Wednesday, July 28, 2010

Waking


Wow what a summer so far. Hectic, crazy, scary, depressing, exciting, wonderful and freeing. So many things have happened and things are still evolving everyday. Trying to push forward while having the past attatched to your ankles is hard work....but even if we drag ourselves an inch at a time, it's better than staying stuck isn't it? I move forward then get stuck for a few days at a time...gotta lose those demons that keep following me around, tell them to beat it and not come back. But it's really not their fault if i keep opening the door when they knock, now is it?
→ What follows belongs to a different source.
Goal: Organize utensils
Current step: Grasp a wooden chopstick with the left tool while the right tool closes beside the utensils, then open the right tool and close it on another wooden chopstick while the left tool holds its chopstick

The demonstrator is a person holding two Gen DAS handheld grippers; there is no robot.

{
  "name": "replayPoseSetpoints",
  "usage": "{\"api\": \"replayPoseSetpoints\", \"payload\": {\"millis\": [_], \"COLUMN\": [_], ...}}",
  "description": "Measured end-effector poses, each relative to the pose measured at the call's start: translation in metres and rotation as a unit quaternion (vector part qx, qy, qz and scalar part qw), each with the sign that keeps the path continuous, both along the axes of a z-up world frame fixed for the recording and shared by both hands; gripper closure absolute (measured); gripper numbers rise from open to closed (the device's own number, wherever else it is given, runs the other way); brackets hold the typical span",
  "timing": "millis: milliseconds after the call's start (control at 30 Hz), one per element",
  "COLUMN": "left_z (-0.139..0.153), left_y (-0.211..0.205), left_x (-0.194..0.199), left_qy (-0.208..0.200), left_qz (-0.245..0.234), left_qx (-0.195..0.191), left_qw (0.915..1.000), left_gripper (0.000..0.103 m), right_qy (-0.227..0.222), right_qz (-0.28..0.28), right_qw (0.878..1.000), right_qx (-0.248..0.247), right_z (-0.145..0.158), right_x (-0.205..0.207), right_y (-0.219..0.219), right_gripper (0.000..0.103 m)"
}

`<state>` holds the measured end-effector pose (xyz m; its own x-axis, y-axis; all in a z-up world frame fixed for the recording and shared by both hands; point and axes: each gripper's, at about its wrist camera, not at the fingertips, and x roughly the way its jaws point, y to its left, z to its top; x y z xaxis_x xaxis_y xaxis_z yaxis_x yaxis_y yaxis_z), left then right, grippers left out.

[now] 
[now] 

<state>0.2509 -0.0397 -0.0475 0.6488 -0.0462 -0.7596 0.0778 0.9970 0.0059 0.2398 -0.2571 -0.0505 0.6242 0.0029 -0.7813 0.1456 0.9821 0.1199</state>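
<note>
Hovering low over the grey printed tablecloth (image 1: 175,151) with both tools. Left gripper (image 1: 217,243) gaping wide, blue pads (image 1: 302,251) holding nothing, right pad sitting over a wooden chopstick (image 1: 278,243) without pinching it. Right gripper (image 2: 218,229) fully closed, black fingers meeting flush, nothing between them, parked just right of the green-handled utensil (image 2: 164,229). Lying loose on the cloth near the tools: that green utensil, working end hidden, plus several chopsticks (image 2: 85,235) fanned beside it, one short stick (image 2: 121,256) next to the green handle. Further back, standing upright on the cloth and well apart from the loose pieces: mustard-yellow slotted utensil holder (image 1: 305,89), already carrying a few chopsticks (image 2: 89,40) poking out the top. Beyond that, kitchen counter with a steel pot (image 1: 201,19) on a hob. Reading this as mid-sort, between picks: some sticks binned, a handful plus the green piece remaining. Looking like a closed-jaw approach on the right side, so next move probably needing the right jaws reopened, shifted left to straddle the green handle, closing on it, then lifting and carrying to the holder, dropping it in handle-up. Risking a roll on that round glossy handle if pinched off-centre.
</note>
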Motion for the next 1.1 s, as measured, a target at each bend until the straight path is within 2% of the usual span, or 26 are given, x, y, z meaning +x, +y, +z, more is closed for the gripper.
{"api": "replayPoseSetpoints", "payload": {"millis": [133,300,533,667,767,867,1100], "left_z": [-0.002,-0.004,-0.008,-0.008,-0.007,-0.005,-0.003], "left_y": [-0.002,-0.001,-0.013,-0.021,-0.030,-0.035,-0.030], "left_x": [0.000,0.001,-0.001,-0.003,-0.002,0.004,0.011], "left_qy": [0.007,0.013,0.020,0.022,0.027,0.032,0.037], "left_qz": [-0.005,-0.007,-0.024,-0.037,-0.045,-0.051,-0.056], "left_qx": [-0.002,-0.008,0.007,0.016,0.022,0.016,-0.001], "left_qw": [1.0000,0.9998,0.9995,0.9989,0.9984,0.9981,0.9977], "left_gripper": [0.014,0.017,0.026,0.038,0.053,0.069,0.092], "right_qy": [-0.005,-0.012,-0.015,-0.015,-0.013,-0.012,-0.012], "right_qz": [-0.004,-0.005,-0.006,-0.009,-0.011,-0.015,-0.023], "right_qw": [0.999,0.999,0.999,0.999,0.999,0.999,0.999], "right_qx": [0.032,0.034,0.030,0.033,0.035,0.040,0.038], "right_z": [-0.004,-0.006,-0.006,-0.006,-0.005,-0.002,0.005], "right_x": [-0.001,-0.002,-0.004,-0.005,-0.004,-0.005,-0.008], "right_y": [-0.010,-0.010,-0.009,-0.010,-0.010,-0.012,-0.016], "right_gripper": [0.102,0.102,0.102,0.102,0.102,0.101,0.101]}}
I was just in Italy for 10 days. It was a dream trip for me, but unfortunately the little devils hopped into my suitcase when i wasnt looking. I did a good job of losing them for most of the trip, but towards the end of my amazing, breathtaking, fun trip there they were, just waiting in the aiport. I didnt want to come back here. I have actually played with the idea of moving to Italy....Sicily actually. I have family there and could lead a very quiet peaceful life in a small small town. I could paint and write and read to my hearts content. Write letters to my friends back here and just worry about me. Just one problem with that idea....i would miss my family too much. That family consists of this amazing woman and her mom, husband and kids who took me in like one of their own. We live so close now and that makes me feel safe and protected and loved...unconditionally. I dont think i can give that up right now. Maybe not ever.
When i look back on my trip, and the return from it a lot is crystal clear. I didn't want to return here to the sometimes chaotic and messy thing called my life. The anxiety about those pesky loose ends came crashing down on me...shaking off the dust now and just getting on with it.